## Work item:
Copy all of the data below exactly as it is given.

Dataset entries section start

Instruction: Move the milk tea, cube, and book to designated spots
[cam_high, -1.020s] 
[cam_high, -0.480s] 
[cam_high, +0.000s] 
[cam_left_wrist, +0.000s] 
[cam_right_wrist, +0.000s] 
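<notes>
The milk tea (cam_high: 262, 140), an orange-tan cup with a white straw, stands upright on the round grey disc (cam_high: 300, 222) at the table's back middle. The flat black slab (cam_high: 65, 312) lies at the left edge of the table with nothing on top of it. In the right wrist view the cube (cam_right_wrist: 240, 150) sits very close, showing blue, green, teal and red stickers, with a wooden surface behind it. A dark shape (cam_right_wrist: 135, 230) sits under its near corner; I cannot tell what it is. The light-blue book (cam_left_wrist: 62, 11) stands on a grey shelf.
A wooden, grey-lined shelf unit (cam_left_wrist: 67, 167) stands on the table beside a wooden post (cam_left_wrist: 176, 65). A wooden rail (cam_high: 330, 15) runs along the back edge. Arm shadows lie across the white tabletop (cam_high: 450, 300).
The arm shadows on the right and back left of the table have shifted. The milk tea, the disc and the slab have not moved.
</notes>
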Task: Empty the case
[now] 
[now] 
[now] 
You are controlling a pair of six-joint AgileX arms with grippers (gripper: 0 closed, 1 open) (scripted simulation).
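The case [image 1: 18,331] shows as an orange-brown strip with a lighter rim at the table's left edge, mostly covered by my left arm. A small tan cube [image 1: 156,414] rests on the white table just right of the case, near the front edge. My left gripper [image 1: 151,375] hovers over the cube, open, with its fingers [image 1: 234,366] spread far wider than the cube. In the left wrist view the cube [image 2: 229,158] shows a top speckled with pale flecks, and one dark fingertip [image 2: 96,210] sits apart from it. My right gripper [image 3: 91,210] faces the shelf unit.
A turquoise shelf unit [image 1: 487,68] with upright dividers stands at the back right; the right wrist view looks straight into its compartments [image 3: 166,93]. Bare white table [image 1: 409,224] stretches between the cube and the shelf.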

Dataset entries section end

## Solved problem:
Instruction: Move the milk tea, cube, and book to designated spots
[cam_high, -1.020s] 
[cam_high, -0.480s] 
[cam_high, +0.000s] 
[cam_left_wrist, +0.000s] 
[cam_right_wrist, +0.000s] 
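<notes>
The milk tea (cam_high: 262, 140), an orange-tan cup with a white straw, stands upright on the round grey disc (cam_high: 300, 222) at the table's back middle. The flat black slab (cam_high: 65, 312) lies at the left edge of the table with nothing on top of it. In the right wrist view the cube (cam_right_wrist: 240, 150) sits very close, showing blue, green, teal and red stickers, with a wooden surface behind it. A dark shape (cam_right_wrist: 135, 230) sits under its near corner; I cannot tell what it is. The light-blue book (cam_left_wrist: 62, 11) stands on a grey shelf.
A wooden, grey-lined shelf unit (cam_left_wrist: 67, 167) stands on the table beside a wooden post (cam_left_wrist: 176, 65). A wooden rail (cam_high: 330, 15) runs along the back edge. Arm shadows lie across the white tabletop (cam_high: 450, 300).
The arm shadows on the right and back left of the table have shifted. The milk tea, the disc and the slab have not moved.
</notes>
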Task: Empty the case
[now] 
[now] 
[now] 
You are controlling a pair of six-joint AgileX arms with grippers (gripper: 0 closed, 1 open) (scripted simulation).
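The case [image 1: 18,331] shows as an orange-brown strip with a lighter rim at the table's left edge, mostly covered by my left arm. A small tan cube [image 1: 156,414] rests on the white table just right of the case, near the front edge. My left gripper [image 1: 151,375] hovers over the cube, open, with its fingers [image 1: 234,366] spread far wider than the cube. In the left wrist view the cube [image 2: 229,158] shows a top speckled with pale flecks, and one dark fingertip [image 2: 96,210] sits apart from it. My right gripper [image 3: 91,210] faces the shelf unit.
A turquoise shelf unit [image 1: 487,68] with upright dividers stands at the back right; the right wrist view looks straight into its compartments [image 3: 166,93]. Bare white table [image 1: 409,224] stretches between the cube and the shelf.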

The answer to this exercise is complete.